Cuando la invité a cenar, ella me dijo que hacía tiempo que quería ir a un restaurante que ofrece solamente platos elaborados con alimentos agroecológicos. Por supuesto, no me negué, pues yo estaba dispuesto a decir que sí a todo para que, cuando se presentase el momento oportuno, obtener la misma respuesta.
El lugar en cuestión era por demás agradable y la gente que lo atendía también. Mi compañera estaba tan contenta que dejé que ella elija por ambos. No me importaba nada más que su espléndida sonrisa.
La entrada consistió en una sopa de calabaza presentada en una pequeña ollita, tan pequeña que bastaron unas tres cucharadas para terminarla. Y ni siquiera de una cuchara sopera, sino de una que estaba a mitad de camino entre una cuchara de postre y una sopera.
El segundo plato estaba compuesto por una ensalada milimétrica de rúcula con algunos maníes esparcidos por arriba y apenas condimentada por aceite de oliva. En ese momento supuse que se trataba de uno de esos menús de los diez o los doce pasos, en los cuales uno va probando un poquito de todo hasta quedar satisfecho o mareado. Ya vendrá algo más sustancioso, pensé.
Pero cuando la chica que nos atendía nos preguntó si íbamos a elegir un postre, mi rostro se transformó, sin que pueda disimular mi desagrado ante mi compañera, quien preguntó si estaba todo bien. Tendría que haberme callado, sabía que sí, pero no pude evitarlo.
“¿Por qué son tan pequeñas las porciones?”, pregunté finalmente, tratando de parecer lo más amable posible. “Porque aquí no sólo le damos de comer a las personas, sino a los millones de microorganismos que habitan el suelo, a los insectos, los hongos, en fin, todos los seres con los cuales compartimos el planeta”, dijo la chica con un tono de voz que me pareció quizás un poco severo. “Aquí no somos egoístas”, añadió, ahora sí, sin ninguna duda, con un tono de voz bastante severo.
Pedimos un postre para intentar endulzar tan engorroso momento, pero recibimos un cuarto de manzana rodeada con un hilito de miel. Esta vez no pregunté nada. Solamente quería retirarme de ahí.

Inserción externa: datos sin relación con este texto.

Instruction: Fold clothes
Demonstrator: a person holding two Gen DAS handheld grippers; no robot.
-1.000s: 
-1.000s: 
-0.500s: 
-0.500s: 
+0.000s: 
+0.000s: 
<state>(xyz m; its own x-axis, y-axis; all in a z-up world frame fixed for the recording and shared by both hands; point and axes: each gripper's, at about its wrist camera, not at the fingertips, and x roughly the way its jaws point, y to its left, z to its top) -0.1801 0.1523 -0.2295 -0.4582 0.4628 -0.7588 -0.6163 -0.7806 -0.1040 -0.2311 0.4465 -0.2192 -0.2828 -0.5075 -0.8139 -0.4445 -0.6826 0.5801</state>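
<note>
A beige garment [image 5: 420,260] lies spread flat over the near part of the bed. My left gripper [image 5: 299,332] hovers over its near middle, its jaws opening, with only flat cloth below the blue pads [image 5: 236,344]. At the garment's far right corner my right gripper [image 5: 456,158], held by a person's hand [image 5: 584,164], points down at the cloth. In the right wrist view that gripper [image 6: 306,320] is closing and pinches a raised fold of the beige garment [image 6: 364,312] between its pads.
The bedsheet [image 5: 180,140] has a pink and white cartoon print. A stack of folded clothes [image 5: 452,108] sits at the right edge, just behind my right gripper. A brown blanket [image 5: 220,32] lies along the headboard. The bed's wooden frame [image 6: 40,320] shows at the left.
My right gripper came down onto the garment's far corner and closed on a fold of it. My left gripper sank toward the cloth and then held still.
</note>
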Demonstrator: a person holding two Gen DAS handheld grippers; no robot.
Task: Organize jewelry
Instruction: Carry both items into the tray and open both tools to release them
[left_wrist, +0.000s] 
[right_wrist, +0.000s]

Pero cuando pedí la cuenta, una inocultable expresión de horror se apoderó de mi rostro al observar que el costo de la cena era de 10.800 pesos. Sabía que, si quería volver a ver a mi compañera, tenía que callarme, sí, callarme, por favor.
“¿Cómo es posible que éste sea el monto por pagar, acaso hay algún error?”, pregunté, lo siento, no pude evitarlo. Con un gesto aleccionador, la chica que nos atendía explicó que en las huertas y fincas agroecológicas trabajan muchísimas personas y que su esfuerzo tenía que ser adecuadamente retribuido.
No dije más nada. Mi compañera tampoco. De hecho, no respondió un solo mensaje más de WhatsApp. Desde entonces, las primeras citas sólo las tengo en hamburgueserías.